A Comparative Empirical Study of Prompting Strategies for Code Generation with Large Language Models

Fanyi Zhao; Mingzhuo Yu; Chuankai Luo

doi:10.69987/JACS.2025.51203

Authors

Fanyi Zhao Computer Science, Stevens Institute of Technology, NJ, USA Author
Mingzhuo Yu Computer Science, Northeastern University, MA, USA Author
Chuankai Luo Electronic Information Engineering, Tsinghua University, Beijing, China Author

DOI:

https://doi.org/10.69987/JACS.2025.51203

Keywords:

large language models, code generation, prompting strategies, empirical evaluation

Abstract

Large language models have demonstrated strong capabilities in automated code generation, yet the influence of prompting strategies on generation quality remains insufficiently characterized under controlled experimental conditions. This study presents a systematic comparative evaluation of five prompting strategies — direct instruction, few-shot, zero-shot chain-of-thought, few-shot chain-of-thought, and self-consistency — across seven code-oriented large language models spanning both open-source and proprietary families. Experiments are conducted on four established benchmarks: HumanEval, MBPP, HumanEval+, and MBPP+. Results measured by pass@1 indicate that self-consistency with ten sampling paths yields the highest average accuracy, achieving 82.3% on HumanEval with DeepSeek-Coder-33B-Instruct, while few-shot chain-of-thought offers the strongest single-pass performance.
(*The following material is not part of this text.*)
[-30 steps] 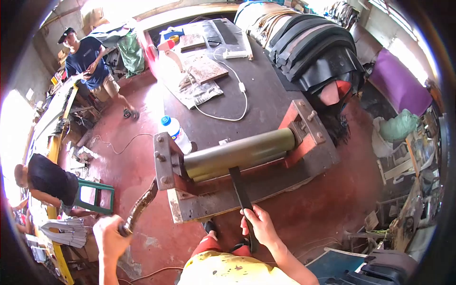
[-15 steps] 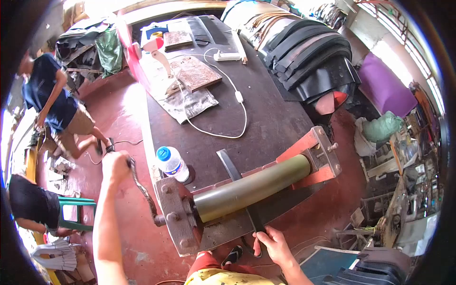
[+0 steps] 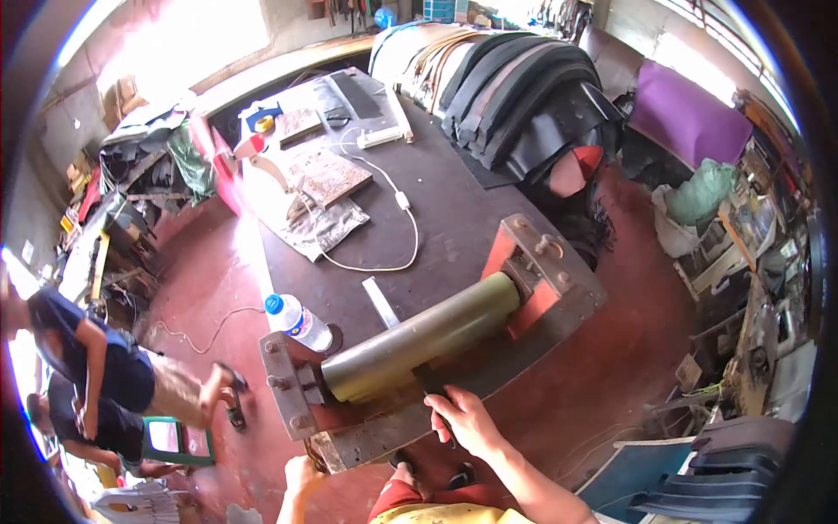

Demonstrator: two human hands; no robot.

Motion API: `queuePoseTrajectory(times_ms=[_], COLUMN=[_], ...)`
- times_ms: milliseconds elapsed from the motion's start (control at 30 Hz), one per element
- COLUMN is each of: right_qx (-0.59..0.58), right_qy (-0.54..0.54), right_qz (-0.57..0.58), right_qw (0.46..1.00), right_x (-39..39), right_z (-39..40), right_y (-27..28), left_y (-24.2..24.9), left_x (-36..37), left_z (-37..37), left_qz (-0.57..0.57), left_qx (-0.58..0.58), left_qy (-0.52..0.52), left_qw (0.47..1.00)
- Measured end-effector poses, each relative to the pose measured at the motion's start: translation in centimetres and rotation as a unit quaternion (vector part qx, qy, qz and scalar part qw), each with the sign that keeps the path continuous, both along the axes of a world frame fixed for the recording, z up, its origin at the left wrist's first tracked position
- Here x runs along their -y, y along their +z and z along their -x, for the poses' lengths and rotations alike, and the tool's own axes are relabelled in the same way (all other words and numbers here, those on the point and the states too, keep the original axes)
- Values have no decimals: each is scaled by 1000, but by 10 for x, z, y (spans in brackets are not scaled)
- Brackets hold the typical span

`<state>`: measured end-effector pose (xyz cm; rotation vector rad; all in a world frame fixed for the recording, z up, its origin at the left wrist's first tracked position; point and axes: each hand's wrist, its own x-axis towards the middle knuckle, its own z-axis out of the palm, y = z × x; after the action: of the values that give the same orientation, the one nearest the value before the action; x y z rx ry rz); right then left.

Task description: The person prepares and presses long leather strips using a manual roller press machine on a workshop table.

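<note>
A metal roller (image 3: 419, 336) sits between two heavy brackets at the near edge of the dark table. A narrow dark strip, probably leather, passes under it: its shiny far end (image 3: 381, 302) lies on the table behind the roller. My right hand (image 3: 467, 421) pinches the near part of the strip (image 3: 429, 381) close in front of the roller. My left hand (image 3: 301, 476) is closed low beside the left bracket (image 3: 292, 384), at the roller's crank, which is largely hidden from here. A water bottle (image 3: 299, 323) with a blue cap stands behind that bracket.
The table (image 3: 445, 210) also bears a white cable (image 3: 410, 236) and a textured board (image 3: 327, 179). Dark sheets (image 3: 524, 96) are piled at its far right. Two people are on the left, one in a dark shirt (image 3: 105, 358), near a green stool (image 3: 179, 441).
My left hand has swung the crank from the raised far-left side down toward me. My right hand still holds the strip. The view has shifted, and the person in the dark shirt has moved.
</note>
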<state>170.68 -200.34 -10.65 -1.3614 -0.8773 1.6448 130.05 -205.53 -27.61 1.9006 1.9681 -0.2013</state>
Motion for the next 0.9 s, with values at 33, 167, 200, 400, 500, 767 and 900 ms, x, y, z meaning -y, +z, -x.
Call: queuePoseTrajectory(times_ms=[33,167,200,400,500,767,900], right_qx=[-3,0,2,61,76,58,68], right_qy=[0,5,-4,-6,-10,4,18], right_qz=[-8,0,0,38,42,25,32], right_qw=[1000,1000,1000,997,996,998,997], right_x=[2,16,20,58,77,119,138], right_z=[-1,-5,-7,-13,-14,-35,-48], right_y=[-1,5,8,25,15,1,1], left_y=[-4,-30,-31,62,161,295,260], left_x=[-7,-74,-105,-281,-297,-118,31], left_z=[3,16,22,69,65,17,-31], left_qz=[1,-119,-159,-330,-339,-423,-488], left_qx=[-3,77,85,17,-69,2,-124], left_qy=[-4,2,-8,-81,-33,87,107], left_qw=[1000,990,984,941,938,902,858])
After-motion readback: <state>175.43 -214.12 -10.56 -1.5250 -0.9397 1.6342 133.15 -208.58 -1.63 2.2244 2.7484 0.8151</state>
Smaller-parameter models exhibit larger relative gains from structured prompting, with Code Llama-13B-Instruct improving by 8.5 percentage points from direct prompting to self-consistency on HumanEval. Larger models such as GPT-4 show comparatively modest gains of 3.7 percentage points under the same comparison. Evaluation on the more rigorous EvalPlus benchmarks reveals consistent pass@1 reductions averaging 8.3 percentage points, confirming that standard benchmarks overestimate functional correctness. A cost-effectiveness analysis demonstrates that zero-shot chain-of-thought provides favorable accuracy-to-cost trade-offs for latency-sensitive deployments, while self-consistency is preferable when accuracy is prioritized over computational budget. These findings offer actionable guidance for selecting prompting strategies in practical code generation workflows.